What no one seems to have a stomach for is telling the truth. Those jobs are going and there isn't a thing we can do about it. Coal isn't as efficient a source of power as gas or nuclear or -- increasingly -- renewables. So the pressure is on to phase it out. Coal is no longer West Virginia's number one industry, having been replaced by tourism decades ago. But in an effort to wring the last quarter's worth of profit out of coal, the operators have switched to mountain-top removal, which is directly impacting tourism and further killing the goose that is trying to lay a golden egg.

Companies like Peabody could act like good citizens and explore opportunities to build new industries here in West Virginia, whose people have made their owners, managers and stockholders unbelievably wealthy. Instead they spun off a a subsidiary called Patriot Coal, sold it the pensions that miners had invested their futures in and then declared Patriot bankrupt.

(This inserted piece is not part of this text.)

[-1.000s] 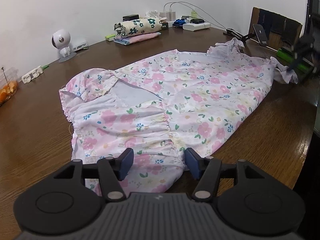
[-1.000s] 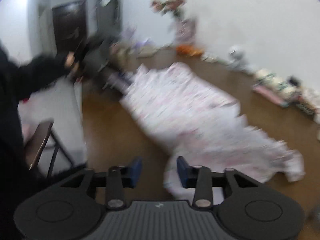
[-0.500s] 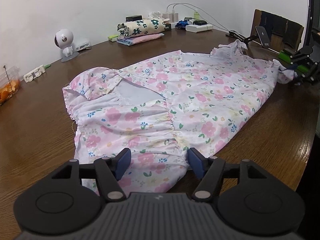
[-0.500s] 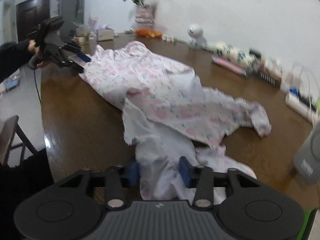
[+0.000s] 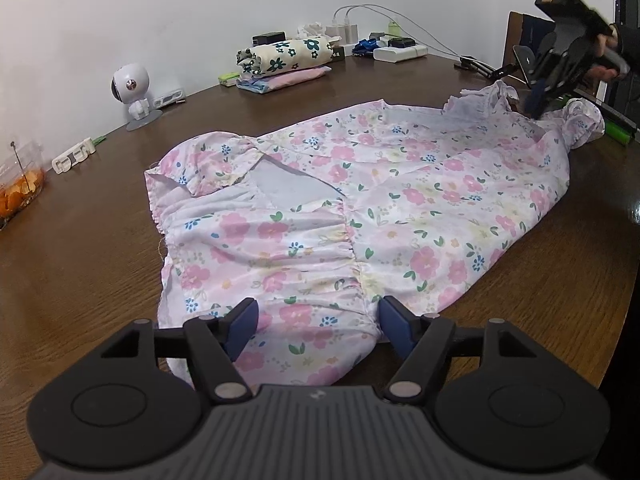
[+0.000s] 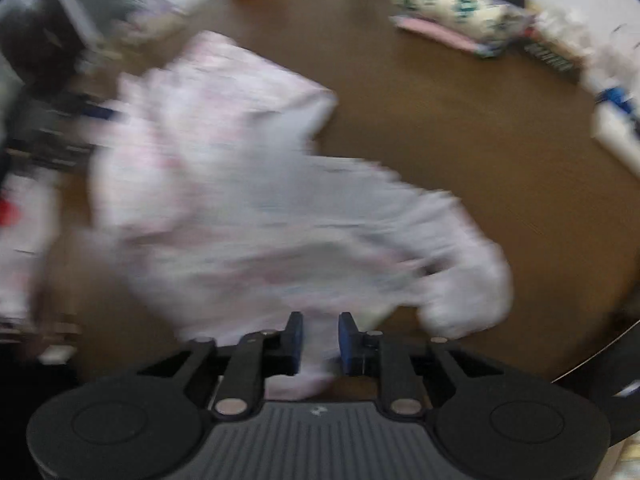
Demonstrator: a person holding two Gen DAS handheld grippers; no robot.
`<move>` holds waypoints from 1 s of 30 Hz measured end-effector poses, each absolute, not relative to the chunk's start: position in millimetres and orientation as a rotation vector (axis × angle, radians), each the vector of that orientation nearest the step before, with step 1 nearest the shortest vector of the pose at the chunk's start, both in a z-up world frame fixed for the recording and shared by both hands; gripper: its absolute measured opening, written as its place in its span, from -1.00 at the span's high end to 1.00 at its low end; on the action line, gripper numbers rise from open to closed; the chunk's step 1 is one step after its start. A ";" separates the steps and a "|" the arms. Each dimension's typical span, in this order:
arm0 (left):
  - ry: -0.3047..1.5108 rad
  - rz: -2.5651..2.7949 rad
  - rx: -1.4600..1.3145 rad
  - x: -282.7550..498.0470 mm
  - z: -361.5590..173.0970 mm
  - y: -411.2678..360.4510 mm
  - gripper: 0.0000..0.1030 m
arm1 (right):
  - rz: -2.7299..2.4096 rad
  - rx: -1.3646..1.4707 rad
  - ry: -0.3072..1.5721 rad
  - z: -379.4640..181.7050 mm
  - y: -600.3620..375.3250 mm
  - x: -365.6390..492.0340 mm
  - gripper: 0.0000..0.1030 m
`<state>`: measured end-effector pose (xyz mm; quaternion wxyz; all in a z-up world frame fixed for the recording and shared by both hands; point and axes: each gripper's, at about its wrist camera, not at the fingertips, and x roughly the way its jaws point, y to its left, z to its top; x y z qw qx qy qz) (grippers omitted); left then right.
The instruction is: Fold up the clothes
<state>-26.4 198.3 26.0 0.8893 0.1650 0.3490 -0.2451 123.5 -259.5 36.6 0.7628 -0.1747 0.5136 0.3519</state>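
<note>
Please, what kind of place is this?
Probably a room in a home: a wooden table against a white wall, with folded clothes, chargers with cables and a floral dress on it.

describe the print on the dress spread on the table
White dress with pink flowers, small blue blooms and green leaves; clearest in the left wrist view.
</note>
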 end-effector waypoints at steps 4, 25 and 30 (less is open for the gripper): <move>0.720 -0.513 0.332 -26.8 25.1 200.1 -0.37 | 0.672 -0.473 0.928 48.0 -253.3 102.2 0.36; 0.670 -0.527 0.263 -36.9 53.8 223.8 -0.38 | 0.816 -0.263 0.906 61.6 -318.2 3.5 0.42; 0.570 -0.554 0.206 8.8 106.8 257.6 -0.58 | 0.889 -0.268 0.615 107.2 -274.9 24.8 -0.28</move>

Politicians in places like Logan County and in the State Capitol have done the bidding of Peabody, Massey and others for too many years. Their cozy world is collapsing as coal fizzles and now it's Hillary's, or Obama's or the EPA's fault. Look in the mirror boys, and look behind you because justice will -- eventually -- catch up.

Saturday, March 26, 2016

Kasich and his GOP Rivals



Over on Facebook, I've been ruminating on the presidential candidates. The GOP race is fascinating as only a multi-vehicle accident can be.  I think it bears repeating that Democrats who celebrate Trump's seeming emergence as the Republican front-runner are misguided. Yes it is likely that Trump would lose to Hillary Clinton and possibly to Bernie Sanders. But -- two points should be considered: The first and obvious one is that shit happens in election cycles and it's a long time from July to November. Trump could win. The second point is that the political climate and alignment of cynicism that produces Donald Trump (and Ted Cruz, for that matter) debases our democracy. If we give a damn about the political beliefs and philosophy underlying the system we profess to value we should be in the streets, on the phones, on email and --most importantly--in the voting booth, demanding this insult to our republican legacy stop.

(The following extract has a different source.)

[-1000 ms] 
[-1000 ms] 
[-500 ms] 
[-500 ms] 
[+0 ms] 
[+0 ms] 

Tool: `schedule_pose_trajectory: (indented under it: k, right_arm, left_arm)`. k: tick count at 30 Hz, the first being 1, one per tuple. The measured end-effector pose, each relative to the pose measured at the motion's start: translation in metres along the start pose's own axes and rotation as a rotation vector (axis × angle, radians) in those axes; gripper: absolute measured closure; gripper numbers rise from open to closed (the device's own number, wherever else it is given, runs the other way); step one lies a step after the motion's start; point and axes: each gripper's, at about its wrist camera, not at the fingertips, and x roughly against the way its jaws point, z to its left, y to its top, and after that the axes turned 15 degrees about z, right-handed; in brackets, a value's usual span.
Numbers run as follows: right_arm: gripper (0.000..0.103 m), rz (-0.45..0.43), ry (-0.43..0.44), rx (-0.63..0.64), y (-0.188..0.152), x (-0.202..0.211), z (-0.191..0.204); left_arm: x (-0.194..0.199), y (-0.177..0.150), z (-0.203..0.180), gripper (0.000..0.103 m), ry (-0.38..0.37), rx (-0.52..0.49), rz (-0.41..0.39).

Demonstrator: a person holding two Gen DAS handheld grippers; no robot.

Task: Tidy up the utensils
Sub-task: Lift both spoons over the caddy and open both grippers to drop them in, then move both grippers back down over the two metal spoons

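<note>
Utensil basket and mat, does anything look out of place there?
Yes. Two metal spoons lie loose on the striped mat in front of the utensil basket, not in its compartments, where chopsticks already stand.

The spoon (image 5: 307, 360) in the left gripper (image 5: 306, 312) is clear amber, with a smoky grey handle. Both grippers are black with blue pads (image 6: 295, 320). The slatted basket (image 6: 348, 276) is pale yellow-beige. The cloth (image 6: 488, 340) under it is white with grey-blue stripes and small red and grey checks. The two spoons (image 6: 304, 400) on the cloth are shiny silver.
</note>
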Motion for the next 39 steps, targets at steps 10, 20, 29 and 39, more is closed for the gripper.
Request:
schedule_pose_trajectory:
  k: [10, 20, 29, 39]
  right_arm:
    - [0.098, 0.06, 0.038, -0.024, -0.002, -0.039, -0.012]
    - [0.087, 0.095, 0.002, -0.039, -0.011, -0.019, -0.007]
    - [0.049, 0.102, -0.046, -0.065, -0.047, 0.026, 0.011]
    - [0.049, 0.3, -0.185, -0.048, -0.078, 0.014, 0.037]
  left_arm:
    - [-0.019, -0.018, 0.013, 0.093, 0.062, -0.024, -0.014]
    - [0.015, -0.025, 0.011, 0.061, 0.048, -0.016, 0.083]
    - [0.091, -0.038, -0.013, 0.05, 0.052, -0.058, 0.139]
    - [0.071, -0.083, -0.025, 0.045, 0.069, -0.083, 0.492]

I've read a number of posts and articles insisting the John Kasich is no moderate and is therefore as bad as Trump or Cruz (yes, they mostly come from the left) and it's BS. There is a huge difference between Kasich and his GOP rivals and it is illustrated in how he governs, which BTW his rivals have not done at all. John Kasich believes in governing; Cruz believes in drowning government in the bathtub and God knows what Trump believes in. When Kasich was elected Ohio Governor he initiated legislation that would end public sector unions. It was somewhat more severe that what Scott Walker tried in Wisconsin. Kasich was defeated in the legislature and has respected the democratic process and will of the voters, learning to work with the unions. Kasich opposed the Affordable Care Act; when it passed Congress, he took full advantage of the opportunities it offered Ohio citizens, unlike many other GOP governors who decided to let their citizens pick up the tab for their (the governors') commitment to "principle." He took a lot of heat for his decision and gave a pithy response that Republicans could (and once would) take pride in.

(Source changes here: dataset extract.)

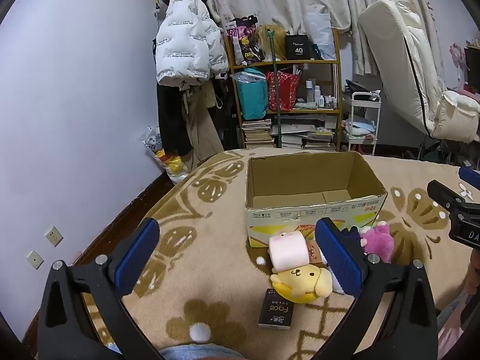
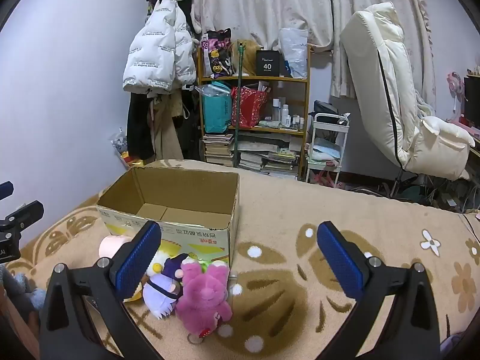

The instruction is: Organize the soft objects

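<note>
Fingers (image 1: 141,258) of the left gripper (image 1: 237,255) were spread wide apart, nothing between the pads. Fingers (image 2: 136,258) of the right gripper (image 2: 237,258) were likewise apart and empty.

Left wrist view, near to far: dark "Face" packet (image 1: 275,310) lay flat on the patterned blanket (image 1: 210,240), just ahead and inside the finger span. Touching its far edge was the yellow dog plush (image 1: 301,280), close to the right-hand pad, w/ a pink roll (image 1: 288,250) resting on top of it. Behind that pad sat the dark purple plush (image 1: 354,234) and the pink plush (image 1: 378,240), side by side, both just in front of the cardboard box (image 1: 312,192), which stood open.

Right wrist view: pink plush (image 2: 204,291) lay between the fingers, nearer the left-hand pad, w/ a keyring at its near end. Purple-and-white plush (image 2: 163,288) touched it on the left. Pink roll (image 2: 112,246) was partly hidden behind that pad. Box (image 2: 180,198) stood right behind the toys. Far back: shelf (image 2: 255,105), white jacket (image 2: 156,54).
</note>
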`<state>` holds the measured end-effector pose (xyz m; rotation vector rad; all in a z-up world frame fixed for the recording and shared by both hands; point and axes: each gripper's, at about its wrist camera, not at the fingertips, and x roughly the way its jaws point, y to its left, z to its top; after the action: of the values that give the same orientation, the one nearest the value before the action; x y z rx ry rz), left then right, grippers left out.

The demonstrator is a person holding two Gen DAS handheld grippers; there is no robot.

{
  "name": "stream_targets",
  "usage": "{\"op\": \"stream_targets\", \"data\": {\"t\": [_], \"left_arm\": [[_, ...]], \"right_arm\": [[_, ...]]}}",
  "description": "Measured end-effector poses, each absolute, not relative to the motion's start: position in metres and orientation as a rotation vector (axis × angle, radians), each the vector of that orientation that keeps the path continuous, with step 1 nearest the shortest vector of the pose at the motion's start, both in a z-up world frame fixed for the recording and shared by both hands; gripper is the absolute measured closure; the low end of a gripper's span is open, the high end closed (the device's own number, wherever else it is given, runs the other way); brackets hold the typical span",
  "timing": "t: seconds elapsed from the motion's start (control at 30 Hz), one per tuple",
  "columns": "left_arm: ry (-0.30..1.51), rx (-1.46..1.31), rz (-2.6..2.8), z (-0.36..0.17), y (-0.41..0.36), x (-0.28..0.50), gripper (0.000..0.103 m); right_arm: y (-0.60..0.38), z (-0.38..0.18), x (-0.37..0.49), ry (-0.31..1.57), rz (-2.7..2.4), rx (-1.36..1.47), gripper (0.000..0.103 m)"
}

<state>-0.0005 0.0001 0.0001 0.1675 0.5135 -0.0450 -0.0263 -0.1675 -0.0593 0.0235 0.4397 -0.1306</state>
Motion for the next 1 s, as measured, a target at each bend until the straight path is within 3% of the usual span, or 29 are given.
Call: {"op": "stream_targets", "data": {"t": [1.0], "left_arm": [[0.513,0.177,-0.043,-0.0026,-0.0007,-0.0027,0.001]], "right_arm": [[-0.1672,-0.0598,-0.0260,0.440,-0.135,0.020,0.000]]}}
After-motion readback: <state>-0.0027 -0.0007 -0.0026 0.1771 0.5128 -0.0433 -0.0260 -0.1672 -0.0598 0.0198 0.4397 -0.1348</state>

Kasich is a conservative and makes no pretense otherwise. In today's field being sane and responsible is often equated with being moderate, I suppose. The GOP establishment, which seems convinced that the only alternative to Trump is letting Cruz incinerate their chances has failed to get behind Kasich. That fact should be what really gets Democratic hopes up, because he is the candidate they don't want to run against.

I defend John Kasich, not because I agree with his politics (I mostly don't) but because he is--I think--a good man who believes in democracy, and because he is running for the nomination in a GOP field that has run out of good men.